For existing sites (our pros add) users are going to be frustrated on three fronts for a short period.

  • The first is that it is going to be annoying to edit existing posts and pages. Users will not have the ‘blocks’ that Gutenberg brags about. Gutenberg is going to treat existing (legacy) content as one giant ‘classic’ block. The concept looks good on paper and sounds good to programmers, but it’s not going to be pleasant for people who start to use the block concept of Gutenberg. They’ll want to break that large, monolithic block into smaller ‘real’ blocks. This will lead to inconsistencies within a page or post, and people will probably start rewriting many of those pages completely. Posts won’t be quite as bad, because they typically don’t get edited (unless they are customized posts created by other plugins).
  • The second frustration is going to be the typical ‘how do I start, and where is everything’ problems. In Gutenberg, you start typing to let the editor know you want a text block. At that point, the familiar TinyMCE editor like features show up (paragraphs, bullets, etc.), and not before. Also, when you copy and paste, Gutenberg treats each paragraph as a block, which messes with the way things are copied and pasted. Something simple is now more complex (although some things that are complex now will be simplified).
  • The third frustration will be plugins. Many plugins are barely maintained, or no longer maintained. If they have page or post editor components, they may not get updated to support Gutenberg. Also, there will be a slew of new plugins to add specific functions to Gutenberg.

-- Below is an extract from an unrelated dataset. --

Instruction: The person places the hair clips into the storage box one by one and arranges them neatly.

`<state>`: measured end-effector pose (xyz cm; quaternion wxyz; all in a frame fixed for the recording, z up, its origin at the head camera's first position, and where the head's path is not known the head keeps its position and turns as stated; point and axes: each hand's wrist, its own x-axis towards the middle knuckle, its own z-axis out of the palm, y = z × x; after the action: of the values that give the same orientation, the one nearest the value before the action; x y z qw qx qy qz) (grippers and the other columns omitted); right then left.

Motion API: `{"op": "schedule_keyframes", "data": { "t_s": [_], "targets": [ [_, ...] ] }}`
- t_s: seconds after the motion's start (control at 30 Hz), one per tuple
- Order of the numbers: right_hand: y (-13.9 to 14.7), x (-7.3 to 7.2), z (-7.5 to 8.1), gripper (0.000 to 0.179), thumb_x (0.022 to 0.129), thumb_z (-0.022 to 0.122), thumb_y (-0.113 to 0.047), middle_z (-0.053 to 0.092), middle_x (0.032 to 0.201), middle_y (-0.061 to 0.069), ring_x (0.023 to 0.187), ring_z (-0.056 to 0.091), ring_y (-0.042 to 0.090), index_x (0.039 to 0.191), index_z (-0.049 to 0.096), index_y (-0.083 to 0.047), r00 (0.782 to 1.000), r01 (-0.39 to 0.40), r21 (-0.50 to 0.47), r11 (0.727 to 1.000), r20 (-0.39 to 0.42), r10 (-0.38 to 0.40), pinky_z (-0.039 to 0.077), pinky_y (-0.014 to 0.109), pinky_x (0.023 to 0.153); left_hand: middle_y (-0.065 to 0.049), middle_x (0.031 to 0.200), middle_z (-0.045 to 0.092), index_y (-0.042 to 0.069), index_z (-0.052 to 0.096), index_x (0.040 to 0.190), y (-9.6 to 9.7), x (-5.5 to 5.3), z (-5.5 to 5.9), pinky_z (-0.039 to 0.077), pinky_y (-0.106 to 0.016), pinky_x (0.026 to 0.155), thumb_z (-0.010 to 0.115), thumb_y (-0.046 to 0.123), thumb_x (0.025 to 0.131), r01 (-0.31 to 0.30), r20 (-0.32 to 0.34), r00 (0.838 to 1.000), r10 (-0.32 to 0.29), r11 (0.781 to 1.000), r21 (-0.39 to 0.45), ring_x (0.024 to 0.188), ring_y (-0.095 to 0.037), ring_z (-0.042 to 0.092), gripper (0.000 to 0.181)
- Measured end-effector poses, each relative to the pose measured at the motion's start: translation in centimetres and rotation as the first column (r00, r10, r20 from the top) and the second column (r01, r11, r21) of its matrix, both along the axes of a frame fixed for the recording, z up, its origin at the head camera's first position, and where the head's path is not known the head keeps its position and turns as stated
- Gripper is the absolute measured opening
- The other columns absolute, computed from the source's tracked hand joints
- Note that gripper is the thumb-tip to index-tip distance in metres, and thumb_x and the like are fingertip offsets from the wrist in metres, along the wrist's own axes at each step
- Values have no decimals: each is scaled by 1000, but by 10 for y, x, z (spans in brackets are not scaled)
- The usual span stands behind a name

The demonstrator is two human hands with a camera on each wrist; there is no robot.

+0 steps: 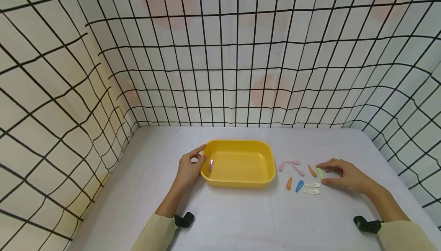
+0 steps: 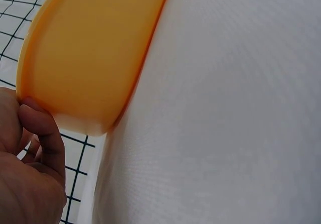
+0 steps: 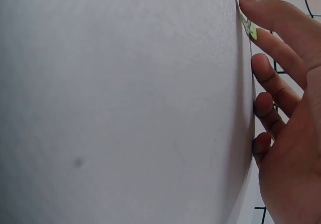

It’ll be the wild west of plugins for some time until the cream rises to the top.

A lot to think about!

The big tip our pros wanted to pass along – Back up your site before any upgrade. But most importantly, you can’t afford any downtime for your website, if you are unsure at all about what this upgrade will do to your site, and don’t feel you have the tech skills (or time) to fix anything that breaks in the process, please reach out to a professional before making the switch.